• **Work item**: Two lines below mark the span: the one containing "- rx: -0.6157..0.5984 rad" and the one containing "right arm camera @". Set down both, plus every line between, exactly as they stand, and nothing else.

── Records supplied ──

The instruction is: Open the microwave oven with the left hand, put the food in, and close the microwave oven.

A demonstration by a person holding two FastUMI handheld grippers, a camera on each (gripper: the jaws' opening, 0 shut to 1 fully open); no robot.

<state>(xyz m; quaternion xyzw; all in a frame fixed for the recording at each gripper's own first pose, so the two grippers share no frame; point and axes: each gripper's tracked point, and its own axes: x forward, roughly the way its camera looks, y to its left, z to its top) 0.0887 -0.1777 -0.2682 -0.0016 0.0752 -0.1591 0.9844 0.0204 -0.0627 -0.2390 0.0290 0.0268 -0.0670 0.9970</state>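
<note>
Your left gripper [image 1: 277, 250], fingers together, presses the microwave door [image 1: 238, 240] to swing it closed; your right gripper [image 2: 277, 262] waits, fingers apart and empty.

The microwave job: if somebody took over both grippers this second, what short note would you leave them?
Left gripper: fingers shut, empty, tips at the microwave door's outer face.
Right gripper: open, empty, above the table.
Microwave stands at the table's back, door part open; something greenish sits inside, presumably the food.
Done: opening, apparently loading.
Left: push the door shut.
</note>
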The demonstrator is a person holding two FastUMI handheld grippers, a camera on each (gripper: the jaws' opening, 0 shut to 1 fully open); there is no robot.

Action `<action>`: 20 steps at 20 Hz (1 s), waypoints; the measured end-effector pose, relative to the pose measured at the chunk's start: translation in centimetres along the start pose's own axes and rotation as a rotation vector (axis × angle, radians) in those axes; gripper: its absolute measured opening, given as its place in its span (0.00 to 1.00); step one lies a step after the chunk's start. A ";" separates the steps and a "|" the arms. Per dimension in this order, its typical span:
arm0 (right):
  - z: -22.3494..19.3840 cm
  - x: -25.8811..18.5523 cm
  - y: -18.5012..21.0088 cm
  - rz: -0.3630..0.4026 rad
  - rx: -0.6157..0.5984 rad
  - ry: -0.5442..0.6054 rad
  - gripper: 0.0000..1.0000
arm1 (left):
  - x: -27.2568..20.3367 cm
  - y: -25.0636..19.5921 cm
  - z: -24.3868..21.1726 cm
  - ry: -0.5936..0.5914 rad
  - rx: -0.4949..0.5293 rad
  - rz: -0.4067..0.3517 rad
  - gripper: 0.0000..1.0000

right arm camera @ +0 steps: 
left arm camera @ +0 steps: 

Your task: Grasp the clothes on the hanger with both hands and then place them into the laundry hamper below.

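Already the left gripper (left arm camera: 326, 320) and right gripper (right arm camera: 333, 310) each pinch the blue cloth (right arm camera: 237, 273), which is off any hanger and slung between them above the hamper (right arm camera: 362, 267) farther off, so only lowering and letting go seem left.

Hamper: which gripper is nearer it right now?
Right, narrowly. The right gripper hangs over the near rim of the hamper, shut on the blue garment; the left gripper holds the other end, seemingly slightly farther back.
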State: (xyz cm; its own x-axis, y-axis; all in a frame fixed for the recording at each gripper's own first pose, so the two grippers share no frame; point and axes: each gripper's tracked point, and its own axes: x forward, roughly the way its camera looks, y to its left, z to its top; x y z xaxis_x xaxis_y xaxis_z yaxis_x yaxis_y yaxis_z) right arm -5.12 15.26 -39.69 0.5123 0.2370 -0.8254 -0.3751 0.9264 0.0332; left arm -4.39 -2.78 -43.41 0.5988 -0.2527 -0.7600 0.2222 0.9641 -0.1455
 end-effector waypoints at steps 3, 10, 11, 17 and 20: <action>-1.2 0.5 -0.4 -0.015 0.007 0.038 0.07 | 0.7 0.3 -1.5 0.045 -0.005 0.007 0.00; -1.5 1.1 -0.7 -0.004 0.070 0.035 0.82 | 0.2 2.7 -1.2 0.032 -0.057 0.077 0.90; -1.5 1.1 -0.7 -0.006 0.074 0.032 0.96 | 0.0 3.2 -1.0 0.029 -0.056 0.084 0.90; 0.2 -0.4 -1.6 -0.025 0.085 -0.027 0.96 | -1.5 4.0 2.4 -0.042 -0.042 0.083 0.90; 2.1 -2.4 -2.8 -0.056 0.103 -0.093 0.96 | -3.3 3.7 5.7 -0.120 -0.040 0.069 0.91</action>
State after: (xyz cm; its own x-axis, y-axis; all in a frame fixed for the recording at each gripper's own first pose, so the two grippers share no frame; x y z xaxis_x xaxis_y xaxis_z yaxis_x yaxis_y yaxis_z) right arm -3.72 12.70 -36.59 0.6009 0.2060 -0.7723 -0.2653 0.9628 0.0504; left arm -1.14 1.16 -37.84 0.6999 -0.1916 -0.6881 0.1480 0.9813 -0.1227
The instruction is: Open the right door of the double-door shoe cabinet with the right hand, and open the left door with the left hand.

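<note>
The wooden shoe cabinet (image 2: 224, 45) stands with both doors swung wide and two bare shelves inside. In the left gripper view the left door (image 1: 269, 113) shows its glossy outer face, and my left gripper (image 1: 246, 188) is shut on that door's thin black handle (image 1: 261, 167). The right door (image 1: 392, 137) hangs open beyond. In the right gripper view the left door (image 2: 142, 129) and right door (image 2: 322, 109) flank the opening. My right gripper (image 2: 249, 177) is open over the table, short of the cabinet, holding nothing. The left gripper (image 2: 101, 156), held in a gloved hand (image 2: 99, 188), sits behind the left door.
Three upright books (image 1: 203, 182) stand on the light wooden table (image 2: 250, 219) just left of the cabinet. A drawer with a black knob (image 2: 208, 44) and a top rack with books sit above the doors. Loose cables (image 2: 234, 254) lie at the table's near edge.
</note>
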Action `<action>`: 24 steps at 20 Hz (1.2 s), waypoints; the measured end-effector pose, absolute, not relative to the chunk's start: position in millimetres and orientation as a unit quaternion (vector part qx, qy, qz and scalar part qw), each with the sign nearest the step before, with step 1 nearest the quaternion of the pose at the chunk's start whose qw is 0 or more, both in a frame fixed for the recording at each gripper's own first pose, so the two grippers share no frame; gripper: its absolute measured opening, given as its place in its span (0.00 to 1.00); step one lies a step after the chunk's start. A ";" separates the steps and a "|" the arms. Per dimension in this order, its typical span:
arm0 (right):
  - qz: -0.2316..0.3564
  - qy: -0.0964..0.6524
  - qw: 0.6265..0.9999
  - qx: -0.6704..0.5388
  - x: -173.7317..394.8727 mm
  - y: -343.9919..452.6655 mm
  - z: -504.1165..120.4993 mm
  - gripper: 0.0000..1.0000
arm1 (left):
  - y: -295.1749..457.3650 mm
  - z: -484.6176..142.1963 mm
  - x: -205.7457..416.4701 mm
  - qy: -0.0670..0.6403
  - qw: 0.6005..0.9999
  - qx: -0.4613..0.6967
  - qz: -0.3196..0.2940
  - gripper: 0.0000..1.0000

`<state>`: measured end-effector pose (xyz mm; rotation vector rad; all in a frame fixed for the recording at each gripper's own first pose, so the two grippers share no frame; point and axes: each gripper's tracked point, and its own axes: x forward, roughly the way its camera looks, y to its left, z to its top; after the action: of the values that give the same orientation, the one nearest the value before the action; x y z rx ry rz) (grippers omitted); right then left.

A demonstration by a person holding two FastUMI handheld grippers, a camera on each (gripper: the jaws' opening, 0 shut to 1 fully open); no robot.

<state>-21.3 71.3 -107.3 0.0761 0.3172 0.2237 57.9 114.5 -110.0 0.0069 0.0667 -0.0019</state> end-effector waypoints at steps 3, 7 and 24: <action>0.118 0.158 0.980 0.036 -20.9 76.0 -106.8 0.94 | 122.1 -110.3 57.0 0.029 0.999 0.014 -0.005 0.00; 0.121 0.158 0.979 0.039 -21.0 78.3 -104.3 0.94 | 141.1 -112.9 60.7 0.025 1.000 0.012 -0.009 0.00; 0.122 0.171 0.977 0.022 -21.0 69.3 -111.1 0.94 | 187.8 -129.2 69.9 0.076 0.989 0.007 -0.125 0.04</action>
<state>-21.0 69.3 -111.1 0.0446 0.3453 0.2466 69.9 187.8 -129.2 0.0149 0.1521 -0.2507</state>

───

• **Written solution**:
  - rx: -0.6157..0.5984 rad
  - ry: -0.5442..0.6054 rad
  - gripper: 0.0000..1.0000
arm1 (left):
  - x: -27.2568..20.3367 cm
  - y: -25.0636..19.5921 cm
  - z: -24.3868..21.1726 cm
  - ry: -0.5936..0.5914 rad
  - rx: -0.4949..0.5293 rad
  - rz: -0.4067..0.3517 rad
  - gripper: 0.0000..1.0000

right arm camera @ +0 steps: 

Nothing more remains to be done for this exercise.